I saw you once more when we passed each other at the 3rd Street Promenade. You trailed a step behind your attractive wife. She is no doubt the lead dog. It is an affront to me that you have no children.

The first time I killed a man, I felt the superiority and triumph of my will. Murder and sex are inextricably tied together: Murder is a denial of creation and sex is the act of creation. True men live through our seed. The truest men understand the need to kill to persevere. Throughout history the powerful have taken the best women. I have taken many. After they have been taken, they are cast aside to lesser men. You are a lesser man who could neither kill nor procreate.

You have eight siblings. Two I left in Germany as I left you. Others live with me in Brazil.

Laban explained your disease and that you desired my help. I considered, but decided against introducing you to your half brothers and half sisters. They do not know you exist. I only agreed to see you to placate Laban, and because, at the time, I never believed you would survive more than a year. Yet, because of your brother, you are still alive.

I have no desire to meet you. But I do have one wish for you: Reward yourself with your newfound life and birthright. Be hard. Be my son.

44 THE SONGS OF SALOME

Still Born, Again

I was in the studio Dad had built for me gathering photos of Orient and of Kyle. I found one when she, Art, and I were secretly smoking cigars outside Donnie Boyle’s. Alchemy was playing wiffle ball in the backyard with a friend when I heard him scream, “Mom!” Hilda was passed out on the back porch. Alchemy ran inside and dialed 911. I wrapped Hilda in my arms. I sensated this was her time to transmigrate to another world. I kissed her forehead, and even though she couldn’t hear me, I said, “I will miss you so damn much.”

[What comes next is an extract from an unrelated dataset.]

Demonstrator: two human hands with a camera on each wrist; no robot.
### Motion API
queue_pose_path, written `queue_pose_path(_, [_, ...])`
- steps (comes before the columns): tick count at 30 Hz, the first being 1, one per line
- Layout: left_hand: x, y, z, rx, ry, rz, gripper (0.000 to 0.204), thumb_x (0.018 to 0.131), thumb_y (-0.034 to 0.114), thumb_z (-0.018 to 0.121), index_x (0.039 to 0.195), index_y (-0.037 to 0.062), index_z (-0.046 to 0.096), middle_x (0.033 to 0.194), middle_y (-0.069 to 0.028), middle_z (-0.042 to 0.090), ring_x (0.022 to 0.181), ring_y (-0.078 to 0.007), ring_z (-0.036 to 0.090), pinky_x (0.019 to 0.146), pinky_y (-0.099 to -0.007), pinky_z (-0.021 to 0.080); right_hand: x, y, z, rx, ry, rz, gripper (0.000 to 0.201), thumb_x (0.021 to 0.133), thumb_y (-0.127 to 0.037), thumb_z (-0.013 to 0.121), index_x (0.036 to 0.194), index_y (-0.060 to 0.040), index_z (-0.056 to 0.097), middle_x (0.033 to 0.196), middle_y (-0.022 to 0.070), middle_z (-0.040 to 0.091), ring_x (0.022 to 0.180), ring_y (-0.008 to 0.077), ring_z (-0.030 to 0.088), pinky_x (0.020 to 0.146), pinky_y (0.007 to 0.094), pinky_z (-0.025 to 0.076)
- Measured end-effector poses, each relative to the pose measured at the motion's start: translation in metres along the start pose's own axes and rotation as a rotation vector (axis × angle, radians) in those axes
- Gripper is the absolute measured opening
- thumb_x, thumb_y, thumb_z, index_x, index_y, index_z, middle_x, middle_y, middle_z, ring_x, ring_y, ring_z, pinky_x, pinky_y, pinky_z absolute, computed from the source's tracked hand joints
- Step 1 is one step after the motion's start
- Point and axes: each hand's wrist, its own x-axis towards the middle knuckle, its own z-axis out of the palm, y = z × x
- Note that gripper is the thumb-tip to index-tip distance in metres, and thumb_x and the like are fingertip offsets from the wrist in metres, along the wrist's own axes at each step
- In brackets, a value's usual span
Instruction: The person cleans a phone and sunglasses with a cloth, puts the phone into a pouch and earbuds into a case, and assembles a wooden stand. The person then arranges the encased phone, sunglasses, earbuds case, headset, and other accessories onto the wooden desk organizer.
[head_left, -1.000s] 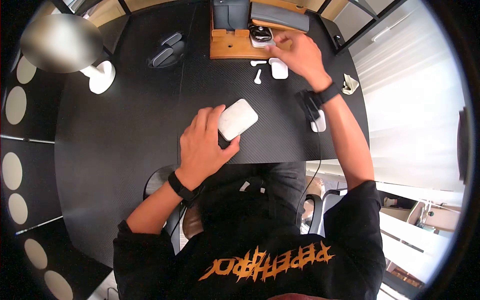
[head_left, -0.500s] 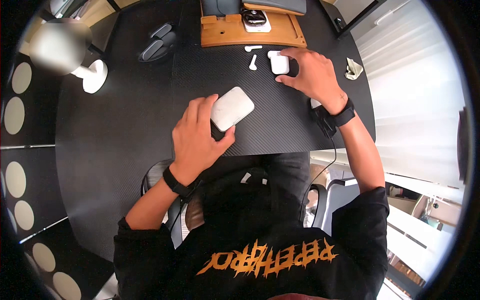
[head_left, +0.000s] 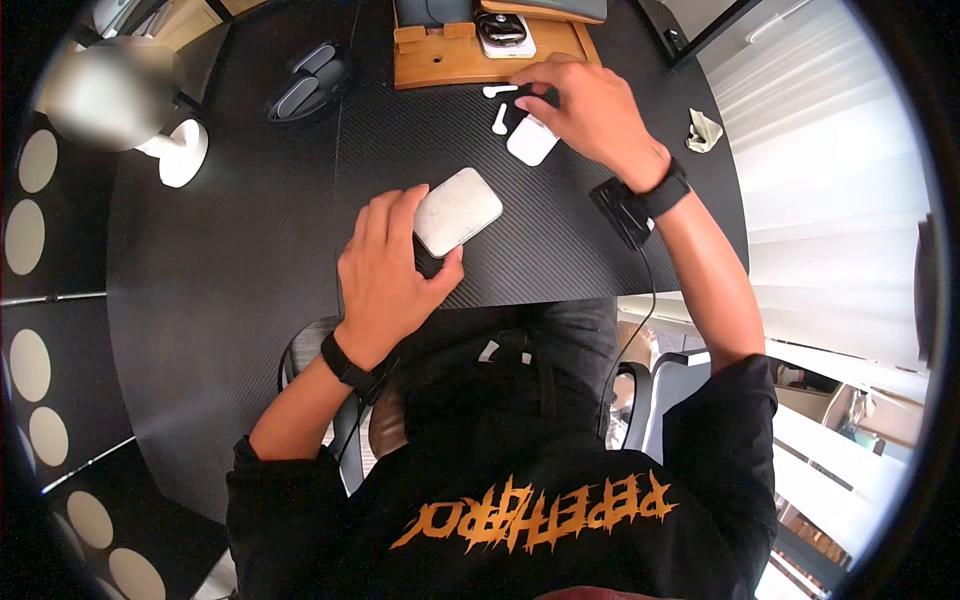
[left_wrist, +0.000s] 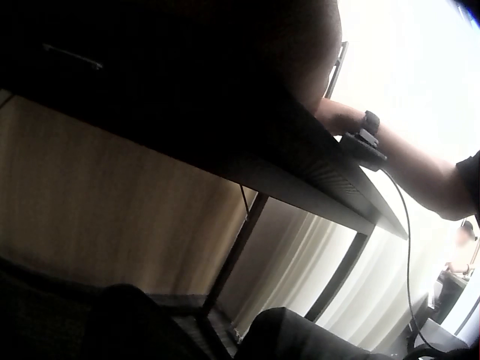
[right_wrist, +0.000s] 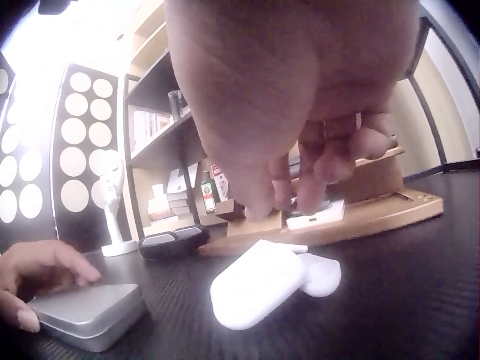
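On the desk (head_left: 250, 220), the left hand (head_left: 387, 268) is gripping the silver tin (head_left: 458, 212) with thumb and fingers. The right hand (head_left: 598, 112) is hovering, thumb and forefinger slightly apart, at the far earbud (head_left: 498, 91); touch is not showing clearly. The near earbud (head_left: 499, 120) is lying left of the white case (head_left: 531, 141).

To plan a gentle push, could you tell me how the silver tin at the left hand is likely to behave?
The silver tin looks metallic, so it is probably stiff. Lying flat and broad, it would likely slide rather than roll or tip. Its smooth-looking surface may feel slippery to the left hand.
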Motion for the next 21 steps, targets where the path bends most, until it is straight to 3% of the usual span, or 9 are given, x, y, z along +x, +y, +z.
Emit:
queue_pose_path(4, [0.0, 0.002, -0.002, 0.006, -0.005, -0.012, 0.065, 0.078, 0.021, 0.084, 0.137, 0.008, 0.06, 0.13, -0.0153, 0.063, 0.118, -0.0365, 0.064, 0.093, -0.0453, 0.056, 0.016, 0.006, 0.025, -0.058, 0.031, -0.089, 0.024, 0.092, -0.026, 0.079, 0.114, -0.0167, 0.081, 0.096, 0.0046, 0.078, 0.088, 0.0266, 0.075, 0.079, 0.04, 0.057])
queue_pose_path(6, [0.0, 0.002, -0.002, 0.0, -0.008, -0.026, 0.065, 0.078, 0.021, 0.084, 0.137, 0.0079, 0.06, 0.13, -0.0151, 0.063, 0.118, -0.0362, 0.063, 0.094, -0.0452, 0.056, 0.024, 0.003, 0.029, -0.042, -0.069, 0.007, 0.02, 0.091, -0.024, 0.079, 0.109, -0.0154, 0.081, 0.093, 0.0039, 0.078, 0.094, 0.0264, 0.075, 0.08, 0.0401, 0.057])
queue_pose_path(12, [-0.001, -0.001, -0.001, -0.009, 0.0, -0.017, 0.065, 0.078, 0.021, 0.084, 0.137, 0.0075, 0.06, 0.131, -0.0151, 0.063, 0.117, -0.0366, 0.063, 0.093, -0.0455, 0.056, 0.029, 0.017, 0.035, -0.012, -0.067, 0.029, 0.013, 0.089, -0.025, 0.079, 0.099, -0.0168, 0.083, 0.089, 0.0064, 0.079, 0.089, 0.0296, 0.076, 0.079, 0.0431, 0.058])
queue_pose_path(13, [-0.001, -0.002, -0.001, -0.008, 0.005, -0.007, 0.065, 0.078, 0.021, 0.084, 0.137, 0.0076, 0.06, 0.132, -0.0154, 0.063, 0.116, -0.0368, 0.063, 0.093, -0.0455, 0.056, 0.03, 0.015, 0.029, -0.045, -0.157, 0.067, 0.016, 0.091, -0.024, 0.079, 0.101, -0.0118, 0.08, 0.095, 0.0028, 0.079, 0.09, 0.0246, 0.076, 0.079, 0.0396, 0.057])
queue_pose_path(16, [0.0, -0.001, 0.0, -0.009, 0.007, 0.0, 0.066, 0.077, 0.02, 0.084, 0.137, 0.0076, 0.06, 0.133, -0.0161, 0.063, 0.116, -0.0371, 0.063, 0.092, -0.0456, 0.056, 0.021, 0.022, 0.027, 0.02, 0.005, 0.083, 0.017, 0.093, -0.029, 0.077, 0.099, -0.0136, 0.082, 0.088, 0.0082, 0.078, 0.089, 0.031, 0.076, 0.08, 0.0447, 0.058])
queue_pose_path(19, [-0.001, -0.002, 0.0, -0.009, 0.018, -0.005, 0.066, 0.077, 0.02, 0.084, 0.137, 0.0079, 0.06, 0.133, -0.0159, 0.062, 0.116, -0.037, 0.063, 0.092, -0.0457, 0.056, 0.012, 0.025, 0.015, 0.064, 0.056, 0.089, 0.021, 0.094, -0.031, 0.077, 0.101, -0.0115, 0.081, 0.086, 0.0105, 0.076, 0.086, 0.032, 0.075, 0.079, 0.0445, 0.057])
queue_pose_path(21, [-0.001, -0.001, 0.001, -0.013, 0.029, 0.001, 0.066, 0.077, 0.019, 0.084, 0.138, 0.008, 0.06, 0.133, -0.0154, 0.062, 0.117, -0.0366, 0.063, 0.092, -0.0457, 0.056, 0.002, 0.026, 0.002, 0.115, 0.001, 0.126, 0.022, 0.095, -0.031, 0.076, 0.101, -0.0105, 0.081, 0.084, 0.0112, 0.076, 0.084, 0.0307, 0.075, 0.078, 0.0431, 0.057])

The paramedics rushed her to Eastern Long Island Hospital. She’d suffered a mild heart attack. The doctors predicted full recovery but wanted to keep her for observation. I extended our stay by three weeks, for her sake and mine.

The night before her release, she died from “cardiogenic shock.” I had sensated correctly. I felt myself untethering. I called Ruggles and he talked to me for almost two hours. He asked if I wanted to come to Collier Layne. I didn’t. His words seemed wise: “If it was going to happen, and it was, isn’t it better you and Alchemy were there? This way you were able to spend quality time together.”

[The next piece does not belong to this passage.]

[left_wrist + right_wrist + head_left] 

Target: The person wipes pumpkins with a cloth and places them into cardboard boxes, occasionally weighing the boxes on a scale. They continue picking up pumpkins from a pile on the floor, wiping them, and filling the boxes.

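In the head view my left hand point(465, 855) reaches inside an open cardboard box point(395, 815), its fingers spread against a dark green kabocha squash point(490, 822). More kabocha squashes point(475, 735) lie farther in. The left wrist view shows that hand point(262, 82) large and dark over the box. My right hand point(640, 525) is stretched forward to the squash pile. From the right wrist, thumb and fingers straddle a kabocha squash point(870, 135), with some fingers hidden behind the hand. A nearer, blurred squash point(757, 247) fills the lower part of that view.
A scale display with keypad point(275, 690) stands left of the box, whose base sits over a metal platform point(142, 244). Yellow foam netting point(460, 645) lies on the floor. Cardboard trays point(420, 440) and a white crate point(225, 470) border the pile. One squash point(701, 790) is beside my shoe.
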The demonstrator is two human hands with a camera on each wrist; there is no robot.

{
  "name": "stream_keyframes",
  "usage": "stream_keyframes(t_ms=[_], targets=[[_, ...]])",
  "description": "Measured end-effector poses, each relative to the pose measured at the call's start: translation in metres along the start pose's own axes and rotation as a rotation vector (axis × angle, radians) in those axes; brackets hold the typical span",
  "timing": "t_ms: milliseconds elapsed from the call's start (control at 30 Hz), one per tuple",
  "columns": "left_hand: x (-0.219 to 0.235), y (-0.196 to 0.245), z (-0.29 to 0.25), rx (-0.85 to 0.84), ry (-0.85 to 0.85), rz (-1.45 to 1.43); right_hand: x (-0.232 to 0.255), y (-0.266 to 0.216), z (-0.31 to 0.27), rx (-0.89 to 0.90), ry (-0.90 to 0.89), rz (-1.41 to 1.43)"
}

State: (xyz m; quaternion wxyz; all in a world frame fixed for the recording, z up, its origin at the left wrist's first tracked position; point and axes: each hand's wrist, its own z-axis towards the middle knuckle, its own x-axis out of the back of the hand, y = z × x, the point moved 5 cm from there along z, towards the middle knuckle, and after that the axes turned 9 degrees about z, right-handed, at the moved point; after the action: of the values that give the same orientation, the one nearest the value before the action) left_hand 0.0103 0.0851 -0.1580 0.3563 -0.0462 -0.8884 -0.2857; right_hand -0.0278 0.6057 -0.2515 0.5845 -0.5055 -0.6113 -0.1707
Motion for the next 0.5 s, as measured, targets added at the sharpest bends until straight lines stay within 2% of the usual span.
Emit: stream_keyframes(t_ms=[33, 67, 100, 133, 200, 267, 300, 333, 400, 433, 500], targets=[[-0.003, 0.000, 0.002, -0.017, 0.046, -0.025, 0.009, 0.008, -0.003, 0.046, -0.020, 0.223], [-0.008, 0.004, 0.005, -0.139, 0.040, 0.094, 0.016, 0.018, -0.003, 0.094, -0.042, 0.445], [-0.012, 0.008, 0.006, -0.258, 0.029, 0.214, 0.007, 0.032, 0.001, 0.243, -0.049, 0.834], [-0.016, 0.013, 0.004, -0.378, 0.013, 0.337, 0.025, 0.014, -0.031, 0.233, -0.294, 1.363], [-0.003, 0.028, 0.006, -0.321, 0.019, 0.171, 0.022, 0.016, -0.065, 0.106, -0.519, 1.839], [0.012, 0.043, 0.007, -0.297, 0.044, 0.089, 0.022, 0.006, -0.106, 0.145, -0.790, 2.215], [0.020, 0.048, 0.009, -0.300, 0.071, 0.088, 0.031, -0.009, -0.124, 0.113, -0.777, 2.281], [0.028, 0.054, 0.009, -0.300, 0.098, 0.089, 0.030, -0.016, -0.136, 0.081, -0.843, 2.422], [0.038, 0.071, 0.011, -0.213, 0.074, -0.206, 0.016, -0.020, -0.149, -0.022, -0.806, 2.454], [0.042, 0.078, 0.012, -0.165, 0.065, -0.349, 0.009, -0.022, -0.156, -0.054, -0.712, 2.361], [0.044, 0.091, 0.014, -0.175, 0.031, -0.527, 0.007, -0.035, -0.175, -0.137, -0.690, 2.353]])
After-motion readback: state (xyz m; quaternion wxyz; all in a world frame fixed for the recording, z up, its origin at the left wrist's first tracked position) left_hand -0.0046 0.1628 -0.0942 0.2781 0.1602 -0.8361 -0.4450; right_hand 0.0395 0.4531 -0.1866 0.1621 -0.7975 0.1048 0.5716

Nathaniel flew back for the funeral. He protected me from the odors of miniminded pieties whispered by Hilda’s friends while they conveyed their phony condolences. Billy Jr. said he would sell the house and put the money in the trust. We took a few mementos, packed up books, records, photo albums and stored them in a neighbor’s barn. The rest would be donated to charities.

One last time I climbed to the roof. Two great white egrets gracefully patrolled the bay, and I bid a final goodbye to Kyle, Art, Dad, and Hilda.

On the way to JFK, an irrecoverable sorrow gnawing at my insides, I asked the driver to stop at the cemetery. Alchemy jumped out and ran ahead of me and stood in front of Hilda and Dad’s headstones. I wished I could’ve reassured him that although their heaven is a lie, there is DNA travel and Hilda existed somewhere where we could all meet again. Only Hilda and Gus weren’t of our DNA and possessed no psychopomp powers. With his long, loose curls flopping over his reddened eyes, his hand touched the nameless headstone next to Dad’s. “Who’s under there?”

“Your brother,” I said, as even-keeled as possible. “I was very young, only two years older than you are now, when I got pregnant. He died during childbirth. I never named him, but I wanted him to have a proper burial so he would be remembered.”

Alchemy started to quake. So did I. I feared he was experiencing a mystical connection through me with his brother. We held hands and knelt in front of the headstone. He rubbed his eyes and runny nose against his red T-shirt.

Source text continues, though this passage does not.